Except New York. We've had vibrant and stable third parties consistently up to the present, thanks to the state's fusion system, which simply requires that each party obtain at least 50,000 votes for its candidate for governor every four years. These "ballot qualified" parties have included the Liberal Party, the Conservative Party, the Independence Party, the Right to Life Party and the Working Families Party. Leaders of these parties have used their line on the ballot in all sorts of ways to affect state and local politics.

At their best, New York's third parties have acted like tugboats pushing the two larger parties to move in new directions. For example, since its founding in 1998, the Working Families Party has used its leverage to pass laws raising the state's minimum wage, liberalizing the Rockefeller drug laws and raising taxes on the top 4 percent of the state's households.

Third parties also have been effective at disciplining the major party they're closest to, to avoid compromises on core values. The Conservative Party, for example, has played a leading role in blocking bond programs that would have financed bigger state spending and in pushing for the restoration of the state's death penalty.

And from time to time, they play a wild-card role that helps breathe new air into the political process. That can be by enabling a political maverick to break the hold of the major parties on a high office, as in 1969, when then-New York City Mayor John Lindsay lost the Republican primary but won re-election by running on the Liberal Party's line. Or, when they marshal their base of motivated followers to challenge entrenched party incumbents. The WFP has done this several times in local races, such as helping Kate Browning of Shirley come from nowhere to defeat the powerful incumbent Republican majority leader in the Suffolk County Legislature in 2005, and, most recently, in backing upstart Gustavo Rivera's successful challenge of corrupt Democratic state Sen. Pedro Espada in the Bronx this season.

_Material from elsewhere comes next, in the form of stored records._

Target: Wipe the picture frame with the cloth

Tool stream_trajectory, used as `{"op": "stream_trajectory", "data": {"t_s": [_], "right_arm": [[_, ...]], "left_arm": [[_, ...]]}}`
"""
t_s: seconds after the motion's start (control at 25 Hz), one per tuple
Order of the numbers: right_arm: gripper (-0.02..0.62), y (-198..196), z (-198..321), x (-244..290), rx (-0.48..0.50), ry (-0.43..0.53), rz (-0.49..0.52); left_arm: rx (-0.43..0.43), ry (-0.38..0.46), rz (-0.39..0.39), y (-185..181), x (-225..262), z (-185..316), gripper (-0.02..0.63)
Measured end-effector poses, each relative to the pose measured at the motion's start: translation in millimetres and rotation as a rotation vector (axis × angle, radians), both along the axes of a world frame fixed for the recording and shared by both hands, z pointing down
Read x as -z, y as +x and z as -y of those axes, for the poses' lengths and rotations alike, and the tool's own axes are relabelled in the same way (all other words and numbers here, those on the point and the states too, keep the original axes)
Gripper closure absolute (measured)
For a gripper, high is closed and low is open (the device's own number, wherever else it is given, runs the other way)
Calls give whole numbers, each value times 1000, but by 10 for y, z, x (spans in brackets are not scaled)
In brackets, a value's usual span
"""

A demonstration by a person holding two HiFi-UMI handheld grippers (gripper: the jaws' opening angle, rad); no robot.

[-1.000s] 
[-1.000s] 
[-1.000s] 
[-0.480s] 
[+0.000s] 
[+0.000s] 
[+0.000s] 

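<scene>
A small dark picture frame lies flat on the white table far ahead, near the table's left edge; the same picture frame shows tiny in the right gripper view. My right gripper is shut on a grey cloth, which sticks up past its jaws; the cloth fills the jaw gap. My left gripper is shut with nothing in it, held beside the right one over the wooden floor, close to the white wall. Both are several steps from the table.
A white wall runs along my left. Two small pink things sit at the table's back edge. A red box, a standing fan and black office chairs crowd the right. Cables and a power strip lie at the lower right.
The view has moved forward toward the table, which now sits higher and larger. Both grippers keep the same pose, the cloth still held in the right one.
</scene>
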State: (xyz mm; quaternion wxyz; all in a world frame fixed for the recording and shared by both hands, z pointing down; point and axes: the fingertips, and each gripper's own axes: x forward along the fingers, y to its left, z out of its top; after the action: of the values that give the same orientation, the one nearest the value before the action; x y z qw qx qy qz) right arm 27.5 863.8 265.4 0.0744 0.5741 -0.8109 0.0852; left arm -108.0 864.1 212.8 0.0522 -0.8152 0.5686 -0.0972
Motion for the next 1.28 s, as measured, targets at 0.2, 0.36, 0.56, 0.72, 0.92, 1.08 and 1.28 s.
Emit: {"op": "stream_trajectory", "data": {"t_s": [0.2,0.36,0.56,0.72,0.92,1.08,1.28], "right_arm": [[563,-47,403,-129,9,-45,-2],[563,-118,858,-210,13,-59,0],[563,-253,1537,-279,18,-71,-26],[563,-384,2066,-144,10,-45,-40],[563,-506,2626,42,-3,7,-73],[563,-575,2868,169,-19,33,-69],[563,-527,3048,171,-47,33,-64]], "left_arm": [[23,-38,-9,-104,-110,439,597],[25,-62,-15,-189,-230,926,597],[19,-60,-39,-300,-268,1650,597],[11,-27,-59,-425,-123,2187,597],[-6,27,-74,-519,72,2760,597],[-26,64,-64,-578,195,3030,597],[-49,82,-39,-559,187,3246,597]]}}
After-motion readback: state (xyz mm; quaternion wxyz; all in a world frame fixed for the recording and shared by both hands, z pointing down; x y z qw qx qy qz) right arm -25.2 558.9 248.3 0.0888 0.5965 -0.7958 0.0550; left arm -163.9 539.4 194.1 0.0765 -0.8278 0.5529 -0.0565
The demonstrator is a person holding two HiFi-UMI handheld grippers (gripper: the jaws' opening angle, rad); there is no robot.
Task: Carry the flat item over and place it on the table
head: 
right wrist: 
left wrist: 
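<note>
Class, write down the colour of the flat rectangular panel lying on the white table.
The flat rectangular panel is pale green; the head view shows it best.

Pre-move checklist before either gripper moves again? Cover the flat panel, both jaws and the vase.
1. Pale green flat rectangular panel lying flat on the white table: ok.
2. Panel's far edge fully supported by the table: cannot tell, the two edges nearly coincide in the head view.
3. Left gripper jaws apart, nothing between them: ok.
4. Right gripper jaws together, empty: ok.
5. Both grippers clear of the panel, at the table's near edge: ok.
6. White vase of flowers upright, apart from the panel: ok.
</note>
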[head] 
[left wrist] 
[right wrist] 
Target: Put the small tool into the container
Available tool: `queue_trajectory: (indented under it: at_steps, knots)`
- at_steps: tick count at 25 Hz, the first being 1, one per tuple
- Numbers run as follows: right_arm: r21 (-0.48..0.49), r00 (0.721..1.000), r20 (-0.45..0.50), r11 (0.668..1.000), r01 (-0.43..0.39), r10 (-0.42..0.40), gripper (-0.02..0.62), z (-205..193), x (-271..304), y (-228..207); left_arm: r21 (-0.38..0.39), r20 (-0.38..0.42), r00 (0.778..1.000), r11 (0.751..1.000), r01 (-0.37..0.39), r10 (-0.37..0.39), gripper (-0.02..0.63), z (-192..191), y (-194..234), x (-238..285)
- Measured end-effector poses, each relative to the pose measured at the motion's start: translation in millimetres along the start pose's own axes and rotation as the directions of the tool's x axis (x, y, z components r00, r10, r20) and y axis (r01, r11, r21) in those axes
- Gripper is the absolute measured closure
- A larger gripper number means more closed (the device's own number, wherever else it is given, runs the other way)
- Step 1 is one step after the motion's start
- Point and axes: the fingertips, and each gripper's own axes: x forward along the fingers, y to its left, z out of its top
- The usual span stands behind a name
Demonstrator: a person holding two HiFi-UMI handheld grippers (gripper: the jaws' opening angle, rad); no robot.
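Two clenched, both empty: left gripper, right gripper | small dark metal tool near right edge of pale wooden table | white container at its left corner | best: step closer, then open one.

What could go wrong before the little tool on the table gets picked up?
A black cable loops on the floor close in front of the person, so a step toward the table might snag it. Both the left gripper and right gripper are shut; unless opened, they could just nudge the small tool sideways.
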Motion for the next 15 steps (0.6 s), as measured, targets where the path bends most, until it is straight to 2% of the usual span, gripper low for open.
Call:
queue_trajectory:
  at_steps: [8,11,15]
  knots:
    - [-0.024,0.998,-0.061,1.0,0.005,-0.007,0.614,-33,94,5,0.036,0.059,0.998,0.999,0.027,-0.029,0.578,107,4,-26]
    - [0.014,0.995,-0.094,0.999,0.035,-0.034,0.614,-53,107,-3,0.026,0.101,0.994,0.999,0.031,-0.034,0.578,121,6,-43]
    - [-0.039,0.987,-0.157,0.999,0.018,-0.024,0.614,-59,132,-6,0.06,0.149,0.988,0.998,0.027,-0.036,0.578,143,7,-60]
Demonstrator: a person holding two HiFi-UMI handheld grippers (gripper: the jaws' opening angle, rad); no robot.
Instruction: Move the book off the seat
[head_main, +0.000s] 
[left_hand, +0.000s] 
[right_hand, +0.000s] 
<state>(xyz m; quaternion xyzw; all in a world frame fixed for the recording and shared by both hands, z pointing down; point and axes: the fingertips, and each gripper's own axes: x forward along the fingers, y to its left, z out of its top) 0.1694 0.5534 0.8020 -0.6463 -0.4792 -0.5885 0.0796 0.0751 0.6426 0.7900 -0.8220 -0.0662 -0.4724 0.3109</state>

And when a party gets enough votes on its line to tip the race to one of the major candidates, as the WFP has done for local pols like Democratic Rep. Tim Bishop of Southampton, and the Conservatives did for gubernatorial candidates like George Pataki back in 1994, it makes everyone respect their presences - and gives their constituents real power.

This isn't to say that every minor party in New York uses its line on the ballot to advance serious political issues. For years, Liberal Party bosses basically sold their endorsement in exchange for patronage favors. The party was ultimately knocked off the ballot after the 2002 election; then-gubernatorial candidate Andrew Cuomo dropped out of the race in early September and the party failed to get the 50,000 votes minimum needed to maintain its line.

Similar accusations have been made of the Independence Party, which gets lots of votes from people who mistakenly think this is how they should demonstrate their political identity as independents.

But overall, New York's smaller political parties play a valuable role in giving voters more choices and enabling people with common values to make sure their concerns get a hearing from the major parties. It's not surprising, then that every four years, roughly 10 to 20 percent of the state gubernatorial vote gets shared by those smaller parties, giving them their ongoing ballot lines and the leverage to push their ideas across the state and in local politics too.

New Yorkers should know that, unlike the old lever voting machines, the state's new paper ballots allow voters to fill in more than one bubble, and elections officials are saying they will count, say, two bubbles filled for Paladino on both the Republican and Conservative lines as a vote for him just as a Republican. The Conservative and Working Families parties have joined to sue the state elections board to prevent this arbitrary choice, which could undercut their strength - and voters' ability to send a message - unfairly.

So, if you want to make sure politics in New York stays diverse and makes room for more voices, consider voting on a minor party line this Nov. 2. Your vote won't be wasted.